▶ Task requirements
Reproduce the listing below precisely, leaving every line intact.

▶ Data
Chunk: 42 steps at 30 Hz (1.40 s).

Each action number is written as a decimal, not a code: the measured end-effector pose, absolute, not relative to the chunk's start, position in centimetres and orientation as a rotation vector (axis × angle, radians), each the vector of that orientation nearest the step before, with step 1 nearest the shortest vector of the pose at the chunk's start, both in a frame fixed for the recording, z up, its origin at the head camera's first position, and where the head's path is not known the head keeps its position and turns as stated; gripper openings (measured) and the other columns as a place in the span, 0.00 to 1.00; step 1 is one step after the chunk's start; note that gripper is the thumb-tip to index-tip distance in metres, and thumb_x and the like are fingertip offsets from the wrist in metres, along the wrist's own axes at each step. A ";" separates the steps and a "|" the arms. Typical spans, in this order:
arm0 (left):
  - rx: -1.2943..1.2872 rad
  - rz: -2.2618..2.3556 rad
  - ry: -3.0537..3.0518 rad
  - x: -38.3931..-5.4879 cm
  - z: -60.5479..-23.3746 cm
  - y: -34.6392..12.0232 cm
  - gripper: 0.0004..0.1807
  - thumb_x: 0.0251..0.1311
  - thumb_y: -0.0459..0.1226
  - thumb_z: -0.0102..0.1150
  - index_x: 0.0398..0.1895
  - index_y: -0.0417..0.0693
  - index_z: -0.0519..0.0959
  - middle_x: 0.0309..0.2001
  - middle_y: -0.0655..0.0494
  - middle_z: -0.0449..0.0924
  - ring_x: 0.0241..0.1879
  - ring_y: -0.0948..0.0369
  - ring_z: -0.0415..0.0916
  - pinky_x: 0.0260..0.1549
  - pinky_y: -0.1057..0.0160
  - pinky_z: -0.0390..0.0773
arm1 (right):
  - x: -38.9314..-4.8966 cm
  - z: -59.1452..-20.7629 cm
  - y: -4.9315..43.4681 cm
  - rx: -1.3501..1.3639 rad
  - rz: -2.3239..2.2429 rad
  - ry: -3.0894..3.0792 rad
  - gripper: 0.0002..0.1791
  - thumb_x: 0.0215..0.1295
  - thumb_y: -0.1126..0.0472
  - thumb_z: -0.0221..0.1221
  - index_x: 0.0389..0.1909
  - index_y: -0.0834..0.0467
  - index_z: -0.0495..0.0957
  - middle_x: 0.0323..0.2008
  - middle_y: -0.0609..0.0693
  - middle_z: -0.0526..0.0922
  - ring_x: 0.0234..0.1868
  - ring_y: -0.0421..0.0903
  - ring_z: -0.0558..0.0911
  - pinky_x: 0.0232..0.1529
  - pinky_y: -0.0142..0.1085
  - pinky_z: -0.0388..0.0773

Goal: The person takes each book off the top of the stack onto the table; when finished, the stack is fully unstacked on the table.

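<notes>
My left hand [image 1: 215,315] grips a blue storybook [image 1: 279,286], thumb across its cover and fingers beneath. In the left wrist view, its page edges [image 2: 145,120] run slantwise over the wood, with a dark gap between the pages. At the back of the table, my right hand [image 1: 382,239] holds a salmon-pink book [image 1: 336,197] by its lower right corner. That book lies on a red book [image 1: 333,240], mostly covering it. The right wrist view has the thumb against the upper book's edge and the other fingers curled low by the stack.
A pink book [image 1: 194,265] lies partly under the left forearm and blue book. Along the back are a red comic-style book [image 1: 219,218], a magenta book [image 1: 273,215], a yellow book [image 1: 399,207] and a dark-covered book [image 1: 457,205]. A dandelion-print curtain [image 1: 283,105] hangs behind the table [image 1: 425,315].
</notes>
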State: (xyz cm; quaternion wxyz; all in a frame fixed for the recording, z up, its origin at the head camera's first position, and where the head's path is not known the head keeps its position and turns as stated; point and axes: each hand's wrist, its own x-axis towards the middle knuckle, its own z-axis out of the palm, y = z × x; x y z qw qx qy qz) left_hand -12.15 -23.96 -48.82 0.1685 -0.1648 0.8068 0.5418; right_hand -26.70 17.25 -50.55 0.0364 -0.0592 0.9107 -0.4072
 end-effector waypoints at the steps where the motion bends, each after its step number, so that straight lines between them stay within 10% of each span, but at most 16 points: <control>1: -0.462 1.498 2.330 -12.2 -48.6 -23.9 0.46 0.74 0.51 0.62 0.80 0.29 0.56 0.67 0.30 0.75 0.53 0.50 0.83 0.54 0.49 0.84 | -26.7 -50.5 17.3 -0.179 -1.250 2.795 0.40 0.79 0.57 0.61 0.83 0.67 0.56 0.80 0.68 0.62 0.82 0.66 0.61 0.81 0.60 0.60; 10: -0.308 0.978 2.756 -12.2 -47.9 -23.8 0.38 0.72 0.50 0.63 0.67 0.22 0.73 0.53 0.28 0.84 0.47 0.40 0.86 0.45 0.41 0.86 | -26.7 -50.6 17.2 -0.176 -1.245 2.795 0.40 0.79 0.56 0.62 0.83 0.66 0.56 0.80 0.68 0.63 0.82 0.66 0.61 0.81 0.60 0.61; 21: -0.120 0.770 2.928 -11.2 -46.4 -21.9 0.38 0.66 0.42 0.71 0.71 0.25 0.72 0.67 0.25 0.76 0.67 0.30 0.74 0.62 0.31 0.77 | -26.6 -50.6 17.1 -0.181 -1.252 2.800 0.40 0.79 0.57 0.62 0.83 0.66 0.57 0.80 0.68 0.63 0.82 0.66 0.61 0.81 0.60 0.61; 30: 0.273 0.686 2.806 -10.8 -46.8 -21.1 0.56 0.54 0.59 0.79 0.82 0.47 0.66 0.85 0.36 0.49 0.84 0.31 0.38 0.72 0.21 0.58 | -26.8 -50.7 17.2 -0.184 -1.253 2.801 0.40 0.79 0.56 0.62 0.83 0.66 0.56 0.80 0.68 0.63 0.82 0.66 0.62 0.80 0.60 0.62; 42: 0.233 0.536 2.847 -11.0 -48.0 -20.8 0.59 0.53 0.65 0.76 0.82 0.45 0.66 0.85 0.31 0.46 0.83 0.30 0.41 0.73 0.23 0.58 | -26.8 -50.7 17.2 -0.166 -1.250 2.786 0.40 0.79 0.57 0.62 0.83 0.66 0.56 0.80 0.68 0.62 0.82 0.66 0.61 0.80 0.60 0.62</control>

▶ Answer space
Chunk: 42 steps at 30 Hz (1.40 s).

Each action number is written as a decimal, not a code: the measured end-effector pose, absolute, not relative to the chunk's start, position in centimetres and orientation as a rotation vector (axis × angle, radians), each the vector of that orientation nearest the step before, with step 1 nearest the shortest vector of the pose at the chunk's start, both in a frame fixed for the recording, z up, its origin at the head camera's first position, and where the head's path is not known the head keeps its position and turns as stated; gripper openings (measured) and the other columns as a place in the span, 0.00 to 1.00; step 1 is one step after the chunk's start; note that gripper is the thumb-tip to index-tip distance in metres, and thumb_x and the like are fingertip offsets from the wrist in metres, along the wrist's own axes at each step. A ";" separates the steps and a "|" the arms. Typical spans, in this order:
arm0 (left):
  - rx: -1.2943..1.2872 rad
  - rz: -2.2618..2.3556 rad
  - ry: -3.0537..3.0518 rad
  - x: -38.3931..-5.4879 cm
  - z: -60.5479..-23.3746 cm
  - y: -34.6392..12.0232 cm
  - gripper: 0.0004..0.1807
  - thumb_x: 0.0251..0.1311
  - thumb_y: -0.0459..0.1226
  - thumb_z: -0.0102..0.1150
  - index_x: 0.0398..0.1895
  - index_y: -0.0417..0.0693
  - index_z: -0.0519..0.0959
  - middle_x: 0.0309..0.2001
  - middle_y: -0.0655..0.0494
  - middle_z: -0.0449..0.0924
  - ring_x: 0.0241..0.1879
  - ring_y: -0.0948..0.0369
  - ring_z: -0.0415..0.0916
  - pinky_x: 0.0260..0.1549
  - pinky_y: -0.1057..0.0160
  - pinky_z: -0.0390..0.0773
arm1 (right):
  - x: -38.9314..-4.8966 cm
  - z: -59.1452..-20.7629 cm
  - y: -4.9315..43.4681 cm
  - rx: -1.3501..1.3639 rad
  - rz: -2.3239..2.2429 rad
  - ry: -3.0894..3.0792 rad
  - gripper: 0.0002..0.1791
  - thumb_x: 0.0215..0.1295
  - thumb_y: -0.1126..0.0472
  - thumb_z: -0.0221..0.1221
  - index_x: 0.0389..0.1909
  - index_y: -0.0834..0.0467
  - index_z: -0.0495..0.0957
  - middle_x: 0.0323..0.2008
  - middle_y: -0.0609..0.0693
  - middle_z: -0.0526..0.0922
  - ring_x: 0.0234..0.1868
  - ring_y: -0.0421..0.0903
  - ring_z: -0.0558..0.0911
  - pinky_x: 0.0232..0.1529
  - pinky_y: -0.0142..0.1085
  - pinky_z: -0.0388..0.0773

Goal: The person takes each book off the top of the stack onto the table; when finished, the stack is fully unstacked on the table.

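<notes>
My left hand [image 1: 215,315] grips a blue storybook [image 1: 279,286], thumb across its cover and fingers beneath. In the left wrist view, its page edges [image 2: 145,120] run slantwise over the wood, with a dark gap between the pages. At the back of the table, my right hand [image 1: 382,239] holds a salmon-pink book [image 1: 336,197] by its lower right corner. That book lies on a red book [image 1: 333,240], mostly covering it. The right wrist view has the thumb against the upper book's edge and the other fingers curled low by the stack.
A pink book [image 1: 194,265] lies partly under the left forearm and blue book. Along the back are a red comic-style book [image 1: 219,218], a magenta book [image 1: 273,215], a yellow book [image 1: 399,207] and a dark-covered book [image 1: 457,205]. A dandelion-print curtain [image 1: 283,105] hangs behind the table [image 1: 425,315].
</notes>
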State: (xyz cm; quaternion wxyz; all in a frame fixed for the recording, z up, its origin at the head camera's first position, and where the head's path is not known the head keeps its position and turns as stated; point and axes: each hand's wrist, its own x-axis towards the middle knuckle, its own z-axis out of the palm, y = z × x; x y z qw qx qy qz) left_hand -12.15 -23.96 -48.82 0.1685 -0.1648 0.8068 0.5418; right_hand -26.70 17.25 -50.55 0.0364 -0.0592 0.9107 -0.4072
 end-effector waypoints at the steps where the motion bends, each after its step number, so that straight lines between them stay within 10% of each span, but at most 16 points: <control>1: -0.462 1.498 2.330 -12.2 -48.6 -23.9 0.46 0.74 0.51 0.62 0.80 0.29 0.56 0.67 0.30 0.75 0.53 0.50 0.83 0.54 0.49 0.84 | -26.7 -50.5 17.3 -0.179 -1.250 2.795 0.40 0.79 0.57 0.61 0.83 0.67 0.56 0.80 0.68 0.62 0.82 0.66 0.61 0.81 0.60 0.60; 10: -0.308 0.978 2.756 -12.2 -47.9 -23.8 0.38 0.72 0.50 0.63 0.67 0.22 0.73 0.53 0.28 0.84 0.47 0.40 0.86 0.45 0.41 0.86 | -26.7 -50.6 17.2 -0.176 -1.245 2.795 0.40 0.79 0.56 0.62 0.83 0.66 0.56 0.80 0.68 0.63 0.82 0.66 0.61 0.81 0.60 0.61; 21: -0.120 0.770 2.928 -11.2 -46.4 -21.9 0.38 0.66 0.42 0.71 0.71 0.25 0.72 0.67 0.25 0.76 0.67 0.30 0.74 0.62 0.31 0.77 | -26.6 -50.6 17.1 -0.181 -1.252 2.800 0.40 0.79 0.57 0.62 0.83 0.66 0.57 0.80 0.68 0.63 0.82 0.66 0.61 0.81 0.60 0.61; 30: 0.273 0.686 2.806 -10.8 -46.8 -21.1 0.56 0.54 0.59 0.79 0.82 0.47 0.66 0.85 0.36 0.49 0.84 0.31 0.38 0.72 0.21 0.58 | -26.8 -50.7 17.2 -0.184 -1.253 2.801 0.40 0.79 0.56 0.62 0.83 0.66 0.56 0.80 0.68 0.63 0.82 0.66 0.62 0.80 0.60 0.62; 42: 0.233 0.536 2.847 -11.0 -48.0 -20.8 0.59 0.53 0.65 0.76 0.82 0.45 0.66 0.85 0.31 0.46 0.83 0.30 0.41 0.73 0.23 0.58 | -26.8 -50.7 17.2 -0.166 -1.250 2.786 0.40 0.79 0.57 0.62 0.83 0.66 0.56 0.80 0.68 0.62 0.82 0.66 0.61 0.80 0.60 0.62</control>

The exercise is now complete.